BM Genel Sekreteri Antonio Guterres cuma günü yaptığı açıklamada, el-Faşir kentindeki trajik durumu ele almak üzere insani bir ateşkese varmak için Sudan'daki savaşan taraflarla temas halinde olduğunu söyledi. “Orgeneral Abdulfettah el-Burhan'dan olumlu bir yanıt aldım. Umarım her iki taraf da el-Faşir'de tanık olduğumuz felaketi önlemenin ne kadar önemli olduğunun farkına varır” ifadelerini kullanan Guterres, el-Faşir bölgesinde ‘kitlesel bir yardım dağıtımına hazırlanmak’ amacıyla yardım dağıtımı için önceden üzerinde mutabık kalınması gereken bir ateşkes sağlanması gerektiğini vurguladı.

cdfgthy
BM Genel Sekreteri Antonio Guterres, Kuzey Darfur eyaletinin başkenti el-Faşir'de insani ateşkes çağrısında bulundu. (AFP)

Son verilere göre el-Faşir yaklaşık yarım milyon vatandaşa ev sahipliği yapıyor. Sudan ordusu ile HDK arasındaki çatışmaların patlak vermesinden bu yana on binlerce insan buradan kaçarak Ebu Şuk, Zemzem ve es-Selam kamplarında kaldı. Şehir ve çevresindeki yerinden edilme kampları, çok sayıda vatandaşın bölgenin kuzeyindeki bölgelere göç etmesine yol açan büyük bir gıda, içme suyu ve sağlık hizmeti sıkıntısı çekiyor.

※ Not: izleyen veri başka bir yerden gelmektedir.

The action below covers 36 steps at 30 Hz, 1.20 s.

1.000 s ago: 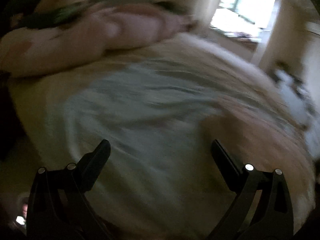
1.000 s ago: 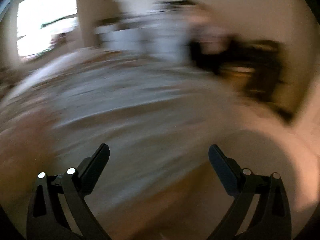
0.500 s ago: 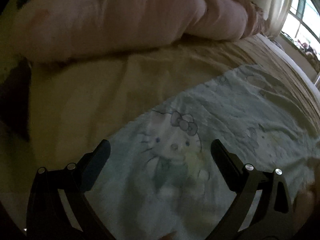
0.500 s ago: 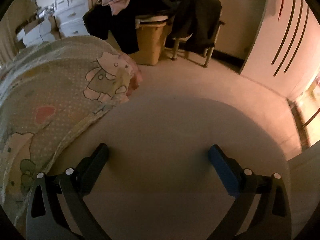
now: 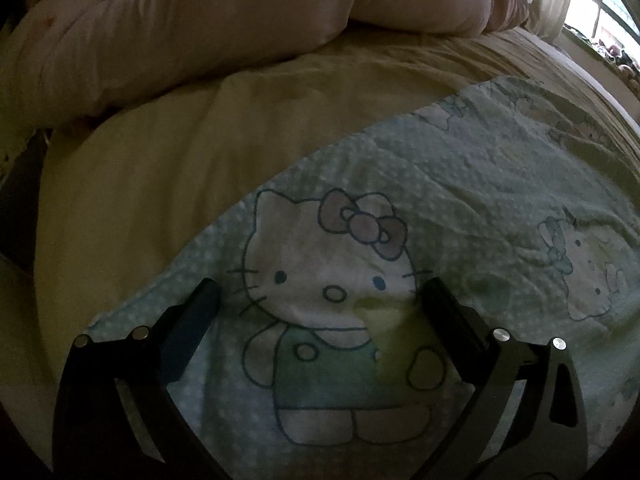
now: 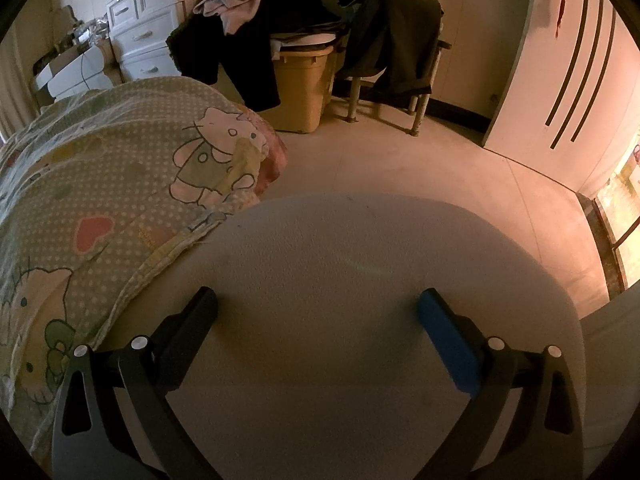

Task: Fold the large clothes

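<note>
So the blur from a second ago is gone and both views are settled now, which probably means the reaching is done and a grab gets lined up next. The left gripper (image 5: 318, 294) is spread wide over the cat-print sheet (image 5: 460, 200), nothing pinched; contact can't be told. The right gripper (image 6: 318, 300) is spread too, over the bare mattress corner (image 6: 360, 260), with the sheet's edge left of it.

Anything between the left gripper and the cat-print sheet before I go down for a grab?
Nothing visible. The left gripper hangs open directly over the cat-print sheet, with only the printed cat between its fingers. The pink duvet is bunched at the far side of the bed, apart from the sheet. Whether the fingers touch the fabric is unclear.
</note>
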Motion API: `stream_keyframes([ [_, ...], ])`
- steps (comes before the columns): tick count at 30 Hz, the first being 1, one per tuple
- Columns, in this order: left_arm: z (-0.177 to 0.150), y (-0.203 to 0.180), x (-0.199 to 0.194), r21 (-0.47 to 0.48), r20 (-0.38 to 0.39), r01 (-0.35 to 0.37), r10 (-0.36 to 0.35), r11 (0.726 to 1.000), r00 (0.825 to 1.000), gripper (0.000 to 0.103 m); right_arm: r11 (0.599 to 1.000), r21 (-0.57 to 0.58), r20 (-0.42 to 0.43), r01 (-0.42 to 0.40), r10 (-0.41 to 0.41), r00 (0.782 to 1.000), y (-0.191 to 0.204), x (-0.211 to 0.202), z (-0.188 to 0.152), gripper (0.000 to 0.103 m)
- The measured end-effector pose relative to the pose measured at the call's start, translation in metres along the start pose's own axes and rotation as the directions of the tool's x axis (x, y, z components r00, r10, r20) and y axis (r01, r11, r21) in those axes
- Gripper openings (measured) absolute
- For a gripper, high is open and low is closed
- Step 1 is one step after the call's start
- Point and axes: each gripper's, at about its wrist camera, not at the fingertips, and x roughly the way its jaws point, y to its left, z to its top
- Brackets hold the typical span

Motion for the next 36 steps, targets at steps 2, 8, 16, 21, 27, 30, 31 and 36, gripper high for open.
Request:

Bölgede faaliyet gösteren yardım kuruluşları, el-Faşir nüfusunun yüzde 70'inden fazlasının insani yardıma ihtiyaç duyduğunu bildirerek, son üç ayda açlık, susuzluk ve sağlık hizmetlerinin yetersizliği nedeniyle ölümlerin kaydedildiğini belirtti.

ABD'den uyarı

Buna karşılık yerel bir grup olan el-Faşir Direniş Komiteleri Koordinasyonu, birçok uluslararası ve yerel tarafın ilan edilen ateşkesi memnuniyetle karşıladığı bir dönemde HDK'nin saldırılarını arttırdığını, yerleşim bölgelerini ve sivil barınakları hedef aldığını ifade etti. Facebook üzerinden yapılan açıklamada, “Binlerce yerinden edilmiş insanın barındığı yoğun nüfuslu mahalleler ağır topçu bombardımanı altında kaldı. Sivillerin acılarını hafifletmek için yapılan ateşkes çağrılarına açıkça meydan okuyarak dün erken saatlerden bu yana devam eden bombardıman, HDK'nin askeri bir gerçekliği zorla kabul ettirmek için hiçbir uluslararası anlaşmaya uymayacağını göstermektedir” denildi.

ABD'nin BM Daimî Temsilciliği Geçici Maslahatgüzarı Dorothy Shea, cuma günü yapılan BM Güvenlik Konseyi toplantısında Sudan'daki çatışmanın taraflarına insani yardımların ulaştırılması ve malzemelerin ulaşmasını geciktiren bürokratik engellerin kaldırılması için 72 saatlik bir süre verildiğini söyledi. Shea, “Taraflar, Güney Sudan sınırı ve Darfur bölgesi de dahil olmak üzere Sudan içindeki tüm sınır kapılarını açmalıdır” dedi.

dfgthyu
ABD'nin BM Daimî Temsilciliği Geçici Maslahatgüzarı Dorothy Shea (Reuters)

Shea, insani yardım kuruluşlarına taleplerinden itibaren bir hafta içinde vize verilmesini istedi. Ayrıca insani yardımın ulaştırılmasını engelleyenlerin sorumlu tutulması gerektiğini vurguladı. Shea, Sudan'da gerekli incelemeleri sürdürmek üzere uzmanlardan oluşan bir ekibin süratle oluşturulması çağrısında bulundu.

BM Güvenlik Konseyi haziran ayında, bir yıldan uzun bir süredir HDK tarafından kuşatma altında tutulan el-Faşir'deki kuşatmanın kaldırılması yönünde bir karar aldı. Muhammed Hamdan Daklu (Hamideti) liderliğindeki HDK ülkenin batı bölgesindeki dört eyaleti kontrol ederken, el-Faşir Sudan ordusu tarafından kontrol edilen son kale konumunda.